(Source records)
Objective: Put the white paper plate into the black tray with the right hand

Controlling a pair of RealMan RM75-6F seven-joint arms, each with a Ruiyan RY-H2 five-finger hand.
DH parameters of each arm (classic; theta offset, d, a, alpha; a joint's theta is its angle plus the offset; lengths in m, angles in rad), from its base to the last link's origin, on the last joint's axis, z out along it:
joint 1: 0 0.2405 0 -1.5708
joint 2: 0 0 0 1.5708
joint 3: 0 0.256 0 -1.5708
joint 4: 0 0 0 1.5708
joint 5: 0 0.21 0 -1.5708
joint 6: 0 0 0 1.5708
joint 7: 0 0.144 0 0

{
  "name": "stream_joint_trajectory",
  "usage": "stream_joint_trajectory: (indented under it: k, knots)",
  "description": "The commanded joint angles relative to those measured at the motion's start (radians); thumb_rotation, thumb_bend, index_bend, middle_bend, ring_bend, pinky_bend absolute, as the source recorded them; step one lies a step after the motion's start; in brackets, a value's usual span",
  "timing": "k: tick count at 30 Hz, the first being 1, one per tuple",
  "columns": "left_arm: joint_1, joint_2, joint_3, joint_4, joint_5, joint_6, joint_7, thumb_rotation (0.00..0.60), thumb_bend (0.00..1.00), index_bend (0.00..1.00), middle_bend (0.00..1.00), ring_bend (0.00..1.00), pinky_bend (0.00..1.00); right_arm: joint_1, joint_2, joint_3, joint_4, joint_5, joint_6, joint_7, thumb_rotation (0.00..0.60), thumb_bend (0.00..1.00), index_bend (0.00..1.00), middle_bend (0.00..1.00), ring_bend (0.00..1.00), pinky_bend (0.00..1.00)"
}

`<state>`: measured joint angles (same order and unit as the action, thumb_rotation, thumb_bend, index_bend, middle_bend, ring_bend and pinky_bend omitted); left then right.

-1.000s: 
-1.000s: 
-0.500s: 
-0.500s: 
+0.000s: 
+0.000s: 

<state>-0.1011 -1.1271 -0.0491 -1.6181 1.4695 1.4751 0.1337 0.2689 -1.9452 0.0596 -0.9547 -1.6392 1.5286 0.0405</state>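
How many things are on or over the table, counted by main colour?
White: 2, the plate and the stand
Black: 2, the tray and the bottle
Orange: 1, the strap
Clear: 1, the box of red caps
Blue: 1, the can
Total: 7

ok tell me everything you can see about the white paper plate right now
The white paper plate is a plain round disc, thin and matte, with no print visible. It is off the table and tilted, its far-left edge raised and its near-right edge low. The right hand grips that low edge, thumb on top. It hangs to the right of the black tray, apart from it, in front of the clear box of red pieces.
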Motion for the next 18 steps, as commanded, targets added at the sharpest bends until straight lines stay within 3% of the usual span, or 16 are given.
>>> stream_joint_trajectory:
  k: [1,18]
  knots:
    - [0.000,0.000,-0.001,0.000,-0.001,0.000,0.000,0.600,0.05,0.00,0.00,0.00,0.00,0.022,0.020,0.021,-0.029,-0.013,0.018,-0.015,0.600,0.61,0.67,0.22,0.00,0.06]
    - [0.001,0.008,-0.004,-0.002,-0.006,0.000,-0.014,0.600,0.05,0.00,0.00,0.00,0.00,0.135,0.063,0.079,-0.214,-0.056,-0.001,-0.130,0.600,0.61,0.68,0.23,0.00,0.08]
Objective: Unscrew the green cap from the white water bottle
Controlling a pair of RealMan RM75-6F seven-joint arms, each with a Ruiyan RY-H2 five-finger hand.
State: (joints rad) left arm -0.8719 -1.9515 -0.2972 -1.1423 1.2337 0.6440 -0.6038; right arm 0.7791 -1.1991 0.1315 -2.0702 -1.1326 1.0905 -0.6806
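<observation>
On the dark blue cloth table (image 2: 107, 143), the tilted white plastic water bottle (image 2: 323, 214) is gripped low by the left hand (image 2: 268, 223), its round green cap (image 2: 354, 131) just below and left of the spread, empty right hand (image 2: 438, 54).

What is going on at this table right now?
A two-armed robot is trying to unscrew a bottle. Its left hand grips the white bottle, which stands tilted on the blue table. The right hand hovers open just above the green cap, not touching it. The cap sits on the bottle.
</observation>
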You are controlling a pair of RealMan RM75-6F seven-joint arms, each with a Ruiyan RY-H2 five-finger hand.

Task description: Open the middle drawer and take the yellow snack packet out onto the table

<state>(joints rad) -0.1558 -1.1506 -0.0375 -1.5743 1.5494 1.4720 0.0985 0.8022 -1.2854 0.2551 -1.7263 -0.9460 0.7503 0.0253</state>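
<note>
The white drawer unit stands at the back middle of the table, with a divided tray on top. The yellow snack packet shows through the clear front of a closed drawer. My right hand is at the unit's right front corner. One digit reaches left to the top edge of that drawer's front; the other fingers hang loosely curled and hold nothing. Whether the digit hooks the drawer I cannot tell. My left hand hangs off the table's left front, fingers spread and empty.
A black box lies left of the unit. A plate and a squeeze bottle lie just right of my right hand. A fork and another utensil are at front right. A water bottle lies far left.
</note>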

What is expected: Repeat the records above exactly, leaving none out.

Solution for this problem:
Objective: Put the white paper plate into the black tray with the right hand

Controlling a pair of RealMan RM75-6F seven-joint arms, each with a Ruiyan RY-H2 five-finger hand.
DH parameters of each arm (classic; theta offset, d, a, alpha; a joint's theta is its angle plus the offset; lengths in m, angles in rad), from its base to the last link's origin, on the last joint's axis, z out along it:
joint 1: 0 0.2405 0 -1.5708
joint 2: 0 0 0 1.5708
joint 3: 0 0.256 0 -1.5708
joint 4: 0 0 0 1.5708
joint 5: 0 0.21 0 -1.5708
joint 6: 0 0 0 1.5708
joint 7: 0 0.144 0 0

{
  "name": "stream_joint_trajectory",
  "usage": "stream_joint_trajectory: (indented under it: k, knots)",
  "description": "The commanded joint angles relative to those measured at the motion's start (radians); thumb_rotation, thumb_bend, index_bend, middle_bend, ring_bend, pinky_bend absolute, as the source recorded them; step one lies a step after the motion's start; in brackets, a value's usual span",
  "timing": "k: tick count at 30 Hz, the first being 1, one per tuple",
  "columns": "left_arm: joint_1, joint_2, joint_3, joint_4, joint_5, joint_6, joint_7, thumb_rotation (0.00..0.60), thumb_bend (0.00..1.00), index_bend (0.00..1.00), middle_bend (0.00..1.00), ring_bend (0.00..1.00), pinky_bend (0.00..1.00); right_arm: joint_1, joint_2, joint_3, joint_4, joint_5, joint_6, joint_7, thumb_rotation (0.00..0.60), thumb_bend (0.00..1.00), index_bend (0.00..1.00), middle_bend (0.00..1.00), ring_bend (0.00..1.00), pinky_bend (0.00..1.00)"
}

`<state>`: measured joint angles (same order and unit as the action, thumb_rotation, thumb_bend, index_bend, middle_bend, ring_bend and pinky_bend omitted); left then right.

-1.000s: 
-1.000s: 
-0.500s: 
-0.500s: 
+0.000s: 
+0.000s: 

<state>-0.1011 -1.1271 -0.0491 -1.6181 1.4695 1.4751 0.1337 0.2689 -1.9452 0.0596 -0.9547 -1.6392 1.5286 0.0405</state>
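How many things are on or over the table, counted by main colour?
White: 2, the plate and the stand
Black: 2, the tray and the bottle
Orange: 1, the strap
Clear: 1, the box of red caps
Blue: 1, the can
Total: 7

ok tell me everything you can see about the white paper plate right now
The white paper plate is a plain round disc, thin and matte, with no print visible. It is off the table and tilted, its far-left edge raised and its near-right edge low. The right hand grips that low edge, thumb on top. It hangs to the right of the black tray, apart from it, in front of the clear box of red pieces.
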Motion for the next 18 steps, as commanded, targets added at the sharpest bends until straight lines stay within 3% of the usual span, or 16 are given.
>>> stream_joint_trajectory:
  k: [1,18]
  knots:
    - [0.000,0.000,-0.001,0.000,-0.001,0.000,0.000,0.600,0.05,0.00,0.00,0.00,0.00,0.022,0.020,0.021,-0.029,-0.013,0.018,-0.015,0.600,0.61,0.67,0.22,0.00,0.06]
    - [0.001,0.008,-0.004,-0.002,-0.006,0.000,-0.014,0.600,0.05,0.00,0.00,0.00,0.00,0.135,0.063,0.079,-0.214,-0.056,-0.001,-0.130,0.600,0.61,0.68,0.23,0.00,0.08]
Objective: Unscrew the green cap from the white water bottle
Controlling a pair of RealMan RM75-6F seven-joint arms, each with a Ruiyan RY-H2 five-finger hand.
State: (joints rad) left arm -0.8719 -1.9515 -0.2972 -1.1423 1.2337 0.6440 -0.6038; right arm 0.7791 -1.1991 0.1315 -2.0702 -1.1326 1.0905 -0.6806
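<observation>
On the dark blue cloth table (image 2: 107, 143), the tilted white plastic water bottle (image 2: 323, 214) is gripped low by the left hand (image 2: 268, 223), its round green cap (image 2: 354, 131) just below and left of the spread, empty right hand (image 2: 438, 54).

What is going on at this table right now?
A two-armed robot is trying to unscrew a bottle. Its left hand grips the white bottle, which stands tilted on the blue table. The right hand hovers open just above the green cap, not touching it. The cap sits on the bottle.
</observation>
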You are controlling a pair of RealMan RM75-6F seven-joint arms, each with a Ruiyan RY-H2 five-finger hand.

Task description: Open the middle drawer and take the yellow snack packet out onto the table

<state>(joints rad) -0.1558 -1.1506 -0.0375 -1.5743 1.5494 1.4720 0.0985 0.8022 -1.2854 0.2551 -1.7263 -0.9460 0.7503 0.0253</state>
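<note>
The white drawer unit stands at the back middle of the table, with a divided tray on top. The yellow snack packet shows through the clear front of a closed drawer. My right hand is at the unit's right front corner. One digit reaches left to the top edge of that drawer's front; the other fingers hang loosely curled and hold nothing. Whether the digit hooks the drawer I cannot tell. My left hand hangs off the table's left front, fingers spread and empty.
A black box lies left of the unit. A plate and a squeeze bottle lie just right of my right hand. A fork and another utensil are at front right. A water bottle lies far left.
</note>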

This output is now complete.